Politicians Should Avoid These Three Marketing Pitfalls, Advises Hispanic Group
Campaigns Aimed at Latinos Marred by Anti-Publicity Tactics, Missing the Mark with Voters
MIAMI, Dec. 13, 2012 /PRNewswire/ -- Hispanic Group, an independent, minority-owned advertising agency with expert knowledge of reaching Latinos, advises politicians to avoid basic marketing pitfalls when courting the Latino vote. The agency claims that political campaigns aimed at Latinos have been all about mudslinging and have missed the mark in terms of communicating goals. The hot topic this past election shouldn't have been immigration, but rather communication. Both parties should've made a more concerted effort to connect with Latinos, and that goes beyond just speaking in Spanish. It's not a matter of language-- it's lingo.
A full-service agency that caters to the Latino market, Hispanic Group claims that in general candidates don't communicate what they will do if elected and instead point the finger at what the opponent is doing wrong. Politicians have gotten used to the vicious cycle of backbiting and fear tactics, and fail to outline proactive goals to turn this country around on all levels of government.
"I haven't seen a solid strategy to reach Latinos this past electoral race, only bad translations of general market initiatives," said Jose Luis Valderrama, President and Founder of Hispanic Group. "Beyond Latino and non-Latino, candidates need to communicate humility, sincerity and clear goals to voters."
Of the 50 million Hispanics in the U.S., approximately 21 million are eligible to vote, though only 10 million of them are registered. Of those, even fewer turn out to vote. How to overcome the tide of apathy and get half of the foreign-born citizens to vote, is what both candidates have been desperately trying, albeit miserably, to do.
The candidates on the ballot this past November were engaged in anti-publicity campaigns, by not asserting their platforms and trash-talking the opposition. If you're trying to promote a brand—in this case a candidate—you need to stress the benefits, not the pitfalls of the competition.
From the standpoint of an advertising campaign, both candidates committed these basic communication pitfalls:
- The product does not meet the expectations promised the consumer.
- I should buy your product, but the competitor may do me harm.
- If you don't buy my product, you will be worse off.
What can future political aspirants do differently? For starters, they can follow the example of Pedro Pablo Kuczynski, PPK, in Peru who was trailing in fifth place with just four percentage points during the 2011 elections. In six weeks, he climbed his way to third place and just two points shy of the second place finisher. If he had just one more week he would've gone to a second round vote and even possibly won the election in Peru. How exactly did he do it? He promised change, reiterated his positive attributes and created the first mascot in the history of a political party in Peru. PPKuy, a larger-than-life guinea pig, drew crowds and gained major appeal among younger voters, who flocked to support PPK.

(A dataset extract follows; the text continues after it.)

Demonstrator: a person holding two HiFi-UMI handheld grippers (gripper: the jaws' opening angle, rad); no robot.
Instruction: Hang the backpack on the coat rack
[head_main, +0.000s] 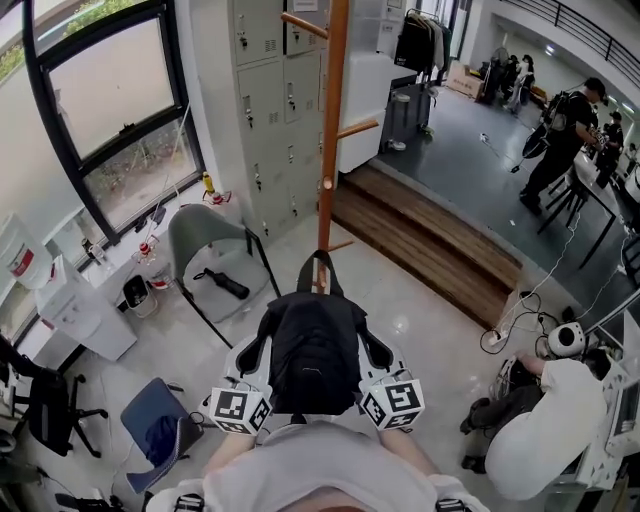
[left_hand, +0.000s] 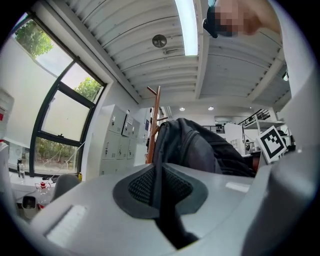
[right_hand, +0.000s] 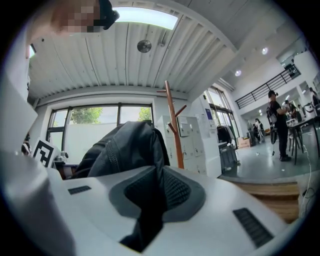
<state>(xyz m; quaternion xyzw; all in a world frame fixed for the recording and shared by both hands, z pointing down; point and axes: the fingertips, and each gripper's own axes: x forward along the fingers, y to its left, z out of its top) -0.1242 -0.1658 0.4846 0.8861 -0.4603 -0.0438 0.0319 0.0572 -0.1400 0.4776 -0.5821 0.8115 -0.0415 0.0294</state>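
Backpack (head_main: 313, 350) long axis 6-to-12 o'clock, top handle (head_main: 320, 268) toward coat rack (head_main: 330, 130) at 12; left claw (head_main: 262, 352), right claw (head_main: 372, 350) clenched on its sides.

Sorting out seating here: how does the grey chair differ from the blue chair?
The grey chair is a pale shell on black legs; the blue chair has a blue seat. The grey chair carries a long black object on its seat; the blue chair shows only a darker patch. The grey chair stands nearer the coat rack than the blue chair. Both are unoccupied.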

A well-managed political campaign, similar to a well-executed advertising campaign, can have a positive outcome on influencing decisions. Latino consumers and voters are similar in that they are savvy and tend to be among the most loyal, sticking by their product—or candidate—to the end. As an agency that specializes in the Latino market, Hispanic Group knows firsthand that Latino voters will choose solutions and substance, over scorn and bad-mouthing any electoral cycle.
About Hispanic Group
Hispanic Group, an independent, minority-owned agency that specializes in customized communications solutions across all disciplines of advertising, traditional, digital and social media, branded content, direct response services and experiential marketing to the varied and fast-growing segments of the Hispanic population, has been working with Latino consumers and brands for more than a decade. Hispanic Group has expert knowledge of how to craft meaningful messages to reach Latinos centered on the concept of ultrasegmentation, a term they coined. The theory consists on filtering demographic information on Hispanics in the U.S. to offer customized advertising solutions that garner maximum reach and frequency.